Action item:
The line containing "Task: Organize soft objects" and each line after it, through the final line of the data, are to be retyped exactly, with pictures left out.

The data:

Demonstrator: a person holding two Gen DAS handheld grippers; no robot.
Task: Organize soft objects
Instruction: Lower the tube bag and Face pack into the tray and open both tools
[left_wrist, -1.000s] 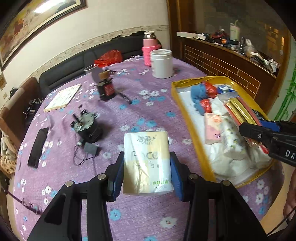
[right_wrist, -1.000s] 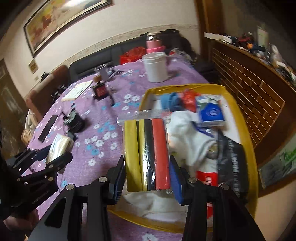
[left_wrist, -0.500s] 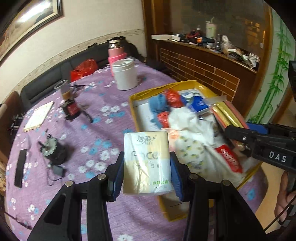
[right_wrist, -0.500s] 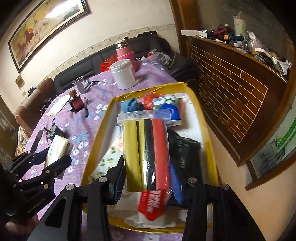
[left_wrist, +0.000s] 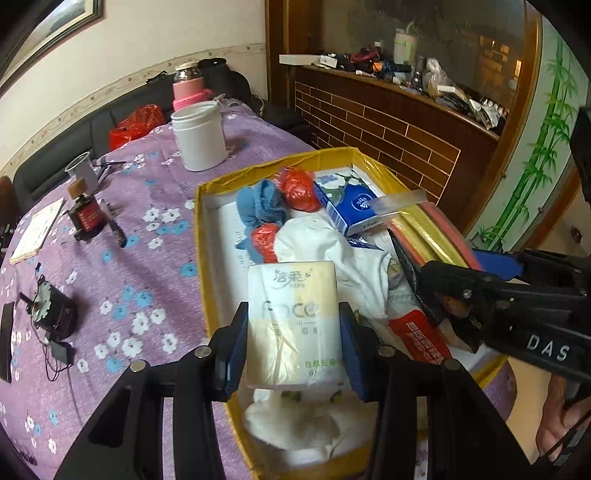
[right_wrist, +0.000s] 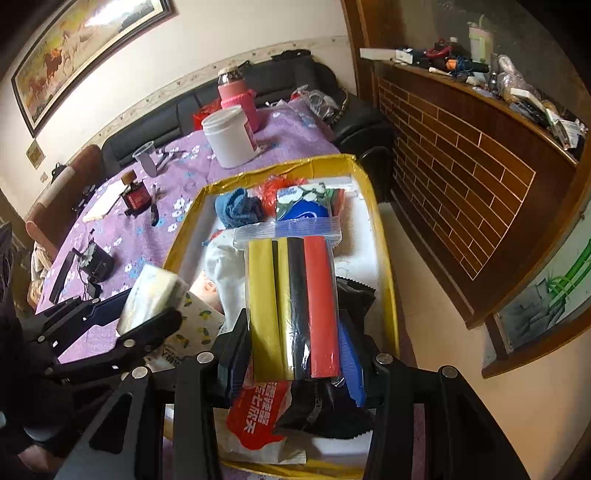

Solution to this problem:
Task: Organize soft objects
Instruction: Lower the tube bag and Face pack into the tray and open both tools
[left_wrist, -1.000s] 
[right_wrist, -1.000s] 
[left_wrist, -0.500s] 
[right_wrist, -0.500s] 
[left_wrist, +0.000s] 
[right_wrist, +0.000s] 

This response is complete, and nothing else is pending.